Count every line in the following listing that contains "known", then report that count with nothing added.
:::
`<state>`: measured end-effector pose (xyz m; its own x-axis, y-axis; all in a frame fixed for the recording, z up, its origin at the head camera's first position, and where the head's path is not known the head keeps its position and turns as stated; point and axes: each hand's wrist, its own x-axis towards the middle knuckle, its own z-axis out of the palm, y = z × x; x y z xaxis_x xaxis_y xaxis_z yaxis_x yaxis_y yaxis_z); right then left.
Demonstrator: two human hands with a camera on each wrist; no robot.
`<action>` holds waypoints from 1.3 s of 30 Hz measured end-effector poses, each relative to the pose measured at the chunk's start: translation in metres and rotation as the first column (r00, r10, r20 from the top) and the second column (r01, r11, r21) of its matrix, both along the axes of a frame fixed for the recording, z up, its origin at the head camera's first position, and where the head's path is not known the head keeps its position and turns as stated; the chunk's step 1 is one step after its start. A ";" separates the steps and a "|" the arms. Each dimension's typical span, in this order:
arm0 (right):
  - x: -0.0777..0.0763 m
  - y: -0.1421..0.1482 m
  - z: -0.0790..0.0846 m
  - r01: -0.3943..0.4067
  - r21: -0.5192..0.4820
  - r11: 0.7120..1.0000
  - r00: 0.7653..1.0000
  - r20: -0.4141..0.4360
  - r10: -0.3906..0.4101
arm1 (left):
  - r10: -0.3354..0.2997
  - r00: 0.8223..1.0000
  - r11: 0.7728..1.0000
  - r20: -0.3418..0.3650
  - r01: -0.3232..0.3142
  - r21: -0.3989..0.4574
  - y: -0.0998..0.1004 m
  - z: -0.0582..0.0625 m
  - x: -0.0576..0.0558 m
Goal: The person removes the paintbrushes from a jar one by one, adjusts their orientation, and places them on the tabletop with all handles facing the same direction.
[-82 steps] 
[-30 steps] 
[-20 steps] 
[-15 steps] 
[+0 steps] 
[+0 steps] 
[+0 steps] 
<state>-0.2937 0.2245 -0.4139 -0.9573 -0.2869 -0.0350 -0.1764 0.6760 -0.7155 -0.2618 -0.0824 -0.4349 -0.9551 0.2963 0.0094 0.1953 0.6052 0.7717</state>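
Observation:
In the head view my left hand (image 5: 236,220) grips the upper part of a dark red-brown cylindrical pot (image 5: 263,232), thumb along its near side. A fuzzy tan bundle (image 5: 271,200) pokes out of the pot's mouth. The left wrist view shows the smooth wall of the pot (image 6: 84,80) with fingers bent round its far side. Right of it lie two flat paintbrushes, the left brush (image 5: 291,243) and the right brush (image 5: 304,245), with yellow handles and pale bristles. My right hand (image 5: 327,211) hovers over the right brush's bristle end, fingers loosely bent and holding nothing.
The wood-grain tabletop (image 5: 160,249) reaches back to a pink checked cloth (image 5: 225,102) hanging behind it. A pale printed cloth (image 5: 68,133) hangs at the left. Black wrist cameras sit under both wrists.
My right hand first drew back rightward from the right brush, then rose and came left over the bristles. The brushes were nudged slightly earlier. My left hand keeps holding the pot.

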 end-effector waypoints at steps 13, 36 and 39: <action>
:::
◆ Reply ◆
2